**WHAT THE TASK ASKS**
From the first line of the records through the line containing "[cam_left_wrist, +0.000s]", retype every line exactly and nothing else.

**GIVEN RECORDS**

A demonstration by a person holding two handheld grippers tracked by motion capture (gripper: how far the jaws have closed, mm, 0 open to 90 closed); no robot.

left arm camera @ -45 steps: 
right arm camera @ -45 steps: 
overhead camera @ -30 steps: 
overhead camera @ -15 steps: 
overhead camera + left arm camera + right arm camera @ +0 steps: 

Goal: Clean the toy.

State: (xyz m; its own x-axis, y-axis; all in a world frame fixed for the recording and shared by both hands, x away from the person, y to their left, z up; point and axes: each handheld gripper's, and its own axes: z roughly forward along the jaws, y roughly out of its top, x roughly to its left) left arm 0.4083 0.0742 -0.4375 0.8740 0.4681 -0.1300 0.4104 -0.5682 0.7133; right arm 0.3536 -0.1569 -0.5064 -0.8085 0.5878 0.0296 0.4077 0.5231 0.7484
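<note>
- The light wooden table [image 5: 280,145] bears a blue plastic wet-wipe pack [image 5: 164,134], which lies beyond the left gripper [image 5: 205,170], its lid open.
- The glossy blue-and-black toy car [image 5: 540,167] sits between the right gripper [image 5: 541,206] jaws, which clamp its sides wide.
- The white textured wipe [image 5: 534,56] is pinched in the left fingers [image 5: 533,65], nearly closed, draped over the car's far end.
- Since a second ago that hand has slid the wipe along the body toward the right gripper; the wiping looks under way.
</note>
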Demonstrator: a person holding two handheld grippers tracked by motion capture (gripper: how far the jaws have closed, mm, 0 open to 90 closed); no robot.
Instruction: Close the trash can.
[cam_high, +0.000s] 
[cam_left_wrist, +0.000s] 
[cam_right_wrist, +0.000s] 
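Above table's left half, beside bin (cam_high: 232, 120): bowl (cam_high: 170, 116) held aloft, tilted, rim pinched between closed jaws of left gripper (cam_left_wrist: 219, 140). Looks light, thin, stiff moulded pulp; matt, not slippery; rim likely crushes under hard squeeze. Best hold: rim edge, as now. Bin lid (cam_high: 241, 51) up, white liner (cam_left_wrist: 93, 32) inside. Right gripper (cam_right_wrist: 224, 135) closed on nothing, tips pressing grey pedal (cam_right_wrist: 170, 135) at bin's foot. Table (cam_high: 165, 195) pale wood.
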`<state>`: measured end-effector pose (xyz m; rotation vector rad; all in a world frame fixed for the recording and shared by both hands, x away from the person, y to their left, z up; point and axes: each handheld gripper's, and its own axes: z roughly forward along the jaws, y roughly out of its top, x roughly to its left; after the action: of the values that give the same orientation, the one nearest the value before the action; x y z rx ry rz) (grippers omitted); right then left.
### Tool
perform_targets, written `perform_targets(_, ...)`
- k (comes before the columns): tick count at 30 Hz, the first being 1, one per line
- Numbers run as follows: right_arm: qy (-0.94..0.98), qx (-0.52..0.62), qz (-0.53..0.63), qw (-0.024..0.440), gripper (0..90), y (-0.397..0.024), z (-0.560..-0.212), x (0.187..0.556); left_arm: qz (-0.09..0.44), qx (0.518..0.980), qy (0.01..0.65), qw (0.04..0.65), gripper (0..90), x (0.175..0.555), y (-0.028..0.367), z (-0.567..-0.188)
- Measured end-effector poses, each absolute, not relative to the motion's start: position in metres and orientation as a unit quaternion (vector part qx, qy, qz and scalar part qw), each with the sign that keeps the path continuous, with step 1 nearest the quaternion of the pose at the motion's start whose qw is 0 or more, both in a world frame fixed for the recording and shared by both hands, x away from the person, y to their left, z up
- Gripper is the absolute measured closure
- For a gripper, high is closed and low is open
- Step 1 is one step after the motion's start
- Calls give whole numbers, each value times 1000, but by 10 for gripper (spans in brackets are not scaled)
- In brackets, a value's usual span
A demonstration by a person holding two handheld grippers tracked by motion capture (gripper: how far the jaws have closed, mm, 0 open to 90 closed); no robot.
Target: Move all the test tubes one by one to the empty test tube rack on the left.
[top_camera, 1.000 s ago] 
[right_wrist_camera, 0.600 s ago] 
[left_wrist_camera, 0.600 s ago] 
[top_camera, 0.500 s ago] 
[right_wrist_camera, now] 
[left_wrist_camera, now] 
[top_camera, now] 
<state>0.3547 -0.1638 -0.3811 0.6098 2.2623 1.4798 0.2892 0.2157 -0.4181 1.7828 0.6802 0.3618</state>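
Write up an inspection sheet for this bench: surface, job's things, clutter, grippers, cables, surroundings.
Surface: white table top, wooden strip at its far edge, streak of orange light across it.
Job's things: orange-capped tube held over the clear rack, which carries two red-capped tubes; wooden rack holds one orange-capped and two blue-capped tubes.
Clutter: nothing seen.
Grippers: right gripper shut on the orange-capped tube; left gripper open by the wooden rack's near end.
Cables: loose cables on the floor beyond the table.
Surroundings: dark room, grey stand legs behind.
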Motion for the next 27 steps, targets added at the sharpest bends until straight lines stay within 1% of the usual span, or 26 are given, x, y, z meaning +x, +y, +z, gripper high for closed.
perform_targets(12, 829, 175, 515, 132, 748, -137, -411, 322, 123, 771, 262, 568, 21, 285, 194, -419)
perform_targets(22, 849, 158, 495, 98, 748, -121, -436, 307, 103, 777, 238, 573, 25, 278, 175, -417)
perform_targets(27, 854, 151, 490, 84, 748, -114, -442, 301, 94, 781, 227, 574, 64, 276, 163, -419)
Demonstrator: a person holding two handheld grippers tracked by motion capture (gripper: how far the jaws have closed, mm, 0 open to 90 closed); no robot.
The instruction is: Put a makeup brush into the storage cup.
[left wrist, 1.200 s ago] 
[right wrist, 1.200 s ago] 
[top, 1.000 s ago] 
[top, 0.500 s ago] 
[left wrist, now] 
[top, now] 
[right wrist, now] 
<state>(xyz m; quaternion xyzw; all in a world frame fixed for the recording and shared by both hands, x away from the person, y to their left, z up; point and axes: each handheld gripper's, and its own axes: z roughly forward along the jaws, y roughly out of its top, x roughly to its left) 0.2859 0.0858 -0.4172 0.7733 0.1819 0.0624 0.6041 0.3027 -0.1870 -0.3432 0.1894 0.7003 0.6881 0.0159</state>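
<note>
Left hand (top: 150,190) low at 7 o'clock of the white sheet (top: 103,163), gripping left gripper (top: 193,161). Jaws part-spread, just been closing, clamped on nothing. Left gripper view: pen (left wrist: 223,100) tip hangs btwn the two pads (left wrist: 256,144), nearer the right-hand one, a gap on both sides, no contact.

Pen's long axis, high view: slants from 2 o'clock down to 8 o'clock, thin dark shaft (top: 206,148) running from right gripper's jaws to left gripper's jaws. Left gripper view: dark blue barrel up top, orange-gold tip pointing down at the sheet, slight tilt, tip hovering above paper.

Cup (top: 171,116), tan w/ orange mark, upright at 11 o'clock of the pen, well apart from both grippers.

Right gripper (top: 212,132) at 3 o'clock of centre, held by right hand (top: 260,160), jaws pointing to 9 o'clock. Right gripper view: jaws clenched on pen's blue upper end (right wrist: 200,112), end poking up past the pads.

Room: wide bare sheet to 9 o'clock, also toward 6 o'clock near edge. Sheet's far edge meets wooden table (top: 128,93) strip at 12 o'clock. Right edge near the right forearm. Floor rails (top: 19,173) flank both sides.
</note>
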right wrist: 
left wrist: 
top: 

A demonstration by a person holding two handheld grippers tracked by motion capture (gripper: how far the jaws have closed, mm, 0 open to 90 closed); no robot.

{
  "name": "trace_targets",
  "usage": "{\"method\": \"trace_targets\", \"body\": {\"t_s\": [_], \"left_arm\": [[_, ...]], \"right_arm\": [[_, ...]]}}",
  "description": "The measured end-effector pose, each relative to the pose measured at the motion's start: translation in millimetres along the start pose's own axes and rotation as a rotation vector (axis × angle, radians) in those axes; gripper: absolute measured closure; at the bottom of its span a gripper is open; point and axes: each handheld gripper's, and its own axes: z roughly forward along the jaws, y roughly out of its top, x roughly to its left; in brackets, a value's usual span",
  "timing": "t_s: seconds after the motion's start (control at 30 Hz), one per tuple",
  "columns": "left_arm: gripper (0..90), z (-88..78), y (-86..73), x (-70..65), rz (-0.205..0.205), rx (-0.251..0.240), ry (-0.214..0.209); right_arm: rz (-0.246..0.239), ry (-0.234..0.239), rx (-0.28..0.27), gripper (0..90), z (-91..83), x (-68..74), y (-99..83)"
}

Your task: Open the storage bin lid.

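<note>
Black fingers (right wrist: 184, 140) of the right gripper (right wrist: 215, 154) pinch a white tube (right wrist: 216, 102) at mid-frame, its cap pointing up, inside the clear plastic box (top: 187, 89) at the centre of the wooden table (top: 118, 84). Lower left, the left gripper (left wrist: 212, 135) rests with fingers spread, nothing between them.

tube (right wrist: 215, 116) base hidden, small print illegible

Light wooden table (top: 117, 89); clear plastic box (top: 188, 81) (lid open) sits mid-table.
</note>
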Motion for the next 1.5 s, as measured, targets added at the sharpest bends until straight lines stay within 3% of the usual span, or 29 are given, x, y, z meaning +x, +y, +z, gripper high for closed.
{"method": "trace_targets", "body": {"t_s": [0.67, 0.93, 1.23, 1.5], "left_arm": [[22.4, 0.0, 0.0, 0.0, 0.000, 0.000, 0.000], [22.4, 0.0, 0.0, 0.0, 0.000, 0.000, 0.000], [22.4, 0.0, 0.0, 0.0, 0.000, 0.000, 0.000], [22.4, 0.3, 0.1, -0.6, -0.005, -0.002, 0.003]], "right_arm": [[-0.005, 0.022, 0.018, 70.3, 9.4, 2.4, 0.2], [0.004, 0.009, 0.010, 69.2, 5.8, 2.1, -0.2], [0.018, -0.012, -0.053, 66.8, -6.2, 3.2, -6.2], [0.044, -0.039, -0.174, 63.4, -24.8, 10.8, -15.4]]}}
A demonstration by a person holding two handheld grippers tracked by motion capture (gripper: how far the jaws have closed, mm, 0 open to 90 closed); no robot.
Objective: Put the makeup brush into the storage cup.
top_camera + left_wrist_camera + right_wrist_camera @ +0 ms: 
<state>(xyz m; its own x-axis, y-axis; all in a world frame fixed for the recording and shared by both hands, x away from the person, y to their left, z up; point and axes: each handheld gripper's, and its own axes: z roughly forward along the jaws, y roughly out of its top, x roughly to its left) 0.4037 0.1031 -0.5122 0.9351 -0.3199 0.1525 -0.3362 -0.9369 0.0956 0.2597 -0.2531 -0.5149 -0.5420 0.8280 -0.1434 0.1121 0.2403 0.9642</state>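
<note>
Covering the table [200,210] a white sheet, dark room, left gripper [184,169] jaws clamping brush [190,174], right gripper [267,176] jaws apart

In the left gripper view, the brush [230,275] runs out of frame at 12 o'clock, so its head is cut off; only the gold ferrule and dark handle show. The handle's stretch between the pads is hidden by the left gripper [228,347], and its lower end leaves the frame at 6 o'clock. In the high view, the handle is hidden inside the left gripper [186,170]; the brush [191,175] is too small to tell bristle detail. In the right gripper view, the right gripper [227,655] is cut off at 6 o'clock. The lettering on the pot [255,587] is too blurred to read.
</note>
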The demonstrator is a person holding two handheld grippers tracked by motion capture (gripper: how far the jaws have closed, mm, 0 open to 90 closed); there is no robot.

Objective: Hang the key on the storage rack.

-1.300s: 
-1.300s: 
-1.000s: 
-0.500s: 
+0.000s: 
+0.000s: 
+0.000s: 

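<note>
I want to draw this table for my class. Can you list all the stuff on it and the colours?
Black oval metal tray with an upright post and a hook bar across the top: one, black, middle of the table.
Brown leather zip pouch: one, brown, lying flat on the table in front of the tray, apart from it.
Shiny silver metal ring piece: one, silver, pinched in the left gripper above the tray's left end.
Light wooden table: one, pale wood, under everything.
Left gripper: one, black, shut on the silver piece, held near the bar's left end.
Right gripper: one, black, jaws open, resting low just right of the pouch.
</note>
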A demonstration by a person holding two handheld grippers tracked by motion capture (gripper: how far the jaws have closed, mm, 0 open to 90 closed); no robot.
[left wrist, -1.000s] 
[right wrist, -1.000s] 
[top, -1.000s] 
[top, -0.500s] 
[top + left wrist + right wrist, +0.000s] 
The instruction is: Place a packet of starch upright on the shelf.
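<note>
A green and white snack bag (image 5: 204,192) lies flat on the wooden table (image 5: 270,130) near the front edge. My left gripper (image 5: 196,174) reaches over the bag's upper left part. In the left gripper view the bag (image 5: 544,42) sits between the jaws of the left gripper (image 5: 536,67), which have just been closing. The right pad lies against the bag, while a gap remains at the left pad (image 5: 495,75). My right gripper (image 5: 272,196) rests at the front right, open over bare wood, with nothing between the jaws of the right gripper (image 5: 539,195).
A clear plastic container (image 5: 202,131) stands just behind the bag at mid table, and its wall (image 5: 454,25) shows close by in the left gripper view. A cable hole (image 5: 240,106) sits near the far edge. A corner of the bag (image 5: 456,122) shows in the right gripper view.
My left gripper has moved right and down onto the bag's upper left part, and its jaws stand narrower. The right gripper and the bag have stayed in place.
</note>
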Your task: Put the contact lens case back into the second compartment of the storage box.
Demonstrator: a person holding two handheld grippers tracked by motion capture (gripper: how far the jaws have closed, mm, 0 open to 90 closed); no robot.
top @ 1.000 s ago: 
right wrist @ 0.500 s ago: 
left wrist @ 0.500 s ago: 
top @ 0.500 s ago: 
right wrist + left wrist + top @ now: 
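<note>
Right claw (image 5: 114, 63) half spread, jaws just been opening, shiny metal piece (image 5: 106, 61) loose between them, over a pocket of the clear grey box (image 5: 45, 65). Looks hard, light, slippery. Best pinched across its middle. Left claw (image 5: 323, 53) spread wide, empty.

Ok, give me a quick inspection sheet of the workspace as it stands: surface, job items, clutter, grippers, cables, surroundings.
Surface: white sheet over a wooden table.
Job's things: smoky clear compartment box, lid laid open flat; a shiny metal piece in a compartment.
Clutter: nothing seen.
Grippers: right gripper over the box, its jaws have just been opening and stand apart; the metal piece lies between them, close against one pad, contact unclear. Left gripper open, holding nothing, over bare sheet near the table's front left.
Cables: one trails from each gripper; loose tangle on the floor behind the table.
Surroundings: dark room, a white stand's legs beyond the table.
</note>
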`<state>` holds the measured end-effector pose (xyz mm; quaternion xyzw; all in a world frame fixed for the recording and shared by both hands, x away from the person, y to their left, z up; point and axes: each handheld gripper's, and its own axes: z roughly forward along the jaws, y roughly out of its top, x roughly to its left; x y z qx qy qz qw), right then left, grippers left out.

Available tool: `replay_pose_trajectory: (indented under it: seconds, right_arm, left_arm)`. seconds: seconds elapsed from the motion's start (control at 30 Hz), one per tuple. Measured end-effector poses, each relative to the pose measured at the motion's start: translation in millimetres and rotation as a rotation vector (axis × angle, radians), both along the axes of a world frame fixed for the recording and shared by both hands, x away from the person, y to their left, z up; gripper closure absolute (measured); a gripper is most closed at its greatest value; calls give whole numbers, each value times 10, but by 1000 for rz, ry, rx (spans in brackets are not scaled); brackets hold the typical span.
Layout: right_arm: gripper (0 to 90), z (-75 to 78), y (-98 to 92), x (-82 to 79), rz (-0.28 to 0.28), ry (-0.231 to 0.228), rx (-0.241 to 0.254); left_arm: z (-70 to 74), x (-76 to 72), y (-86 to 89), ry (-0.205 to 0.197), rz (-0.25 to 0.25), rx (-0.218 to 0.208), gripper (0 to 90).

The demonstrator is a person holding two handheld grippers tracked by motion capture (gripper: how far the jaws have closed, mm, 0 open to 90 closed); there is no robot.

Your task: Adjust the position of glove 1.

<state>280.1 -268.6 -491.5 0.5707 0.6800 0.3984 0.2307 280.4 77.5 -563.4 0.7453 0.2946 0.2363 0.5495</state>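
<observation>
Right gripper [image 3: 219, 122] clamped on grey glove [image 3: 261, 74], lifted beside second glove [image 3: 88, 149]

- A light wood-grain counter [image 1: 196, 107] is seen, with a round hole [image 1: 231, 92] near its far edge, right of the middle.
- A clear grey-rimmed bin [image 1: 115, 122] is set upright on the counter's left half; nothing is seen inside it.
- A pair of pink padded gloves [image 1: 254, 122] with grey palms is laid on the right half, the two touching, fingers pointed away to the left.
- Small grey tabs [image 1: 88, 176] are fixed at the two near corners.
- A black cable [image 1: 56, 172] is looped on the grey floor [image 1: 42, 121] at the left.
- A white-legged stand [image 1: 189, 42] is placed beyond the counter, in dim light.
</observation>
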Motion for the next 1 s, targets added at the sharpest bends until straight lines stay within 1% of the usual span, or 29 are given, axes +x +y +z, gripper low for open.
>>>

**WRITTEN ANSWER**
A demonstration by a person holding two handheld grippers tracked by motion capture (gripper: how far the jaws have closed, mm, 0 open to 90 closed); no robot.

left arm camera @ -45 steps: 
right arm camera @ -45 steps: 
overhead camera @ -30 steps: 
overhead camera @ -15 steps: 
overhead camera + left arm camera + right arm camera @ +0 steps: 

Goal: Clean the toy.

State: (xyz m; its own x-axis, y-axis; all in a world frame fixed for the recording and shared by both hands, x away from the person, y to their left, z up; point and axes: each handheld gripper's, and its own axes: z roughly forward along the jaws, y roughly out of its top, x roughly to its left) left arm 0.4083 0.0742 -0.4375 0.8740 0.4681 -0.1300 0.4104 -0.5682 0.7133; right arm 0.3536 -0.1569 -0.5064 -0.8085 0.5878 0.0296 0.4077 0.5231 0.7484
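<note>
- The light wooden table [image 5: 280,145] bears a blue plastic wet-wipe pack [image 5: 164,134], which lies beyond the left gripper [image 5: 205,170], its lid open.
- The glossy blue-and-black toy car [image 5: 540,167] sits between the right gripper [image 5: 541,206] jaws, which clamp its sides wide.
- The white textured wipe [image 5: 534,56] is pinched in the left fingers [image 5: 533,65], nearly closed, draped over the car's far end.
- Since a second ago that hand has slid the wipe along the body toward the right gripper; the wiping looks under way.
</note>
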Demonstrator: a person holding two handheld grippers tracked by motion capture (gripper: how far the jaws have closed, mm, 0 open to 90 closed); no robot.
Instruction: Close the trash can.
[cam_high, +0.000s] 
[cam_left_wrist, +0.000s] 

No more output will be given.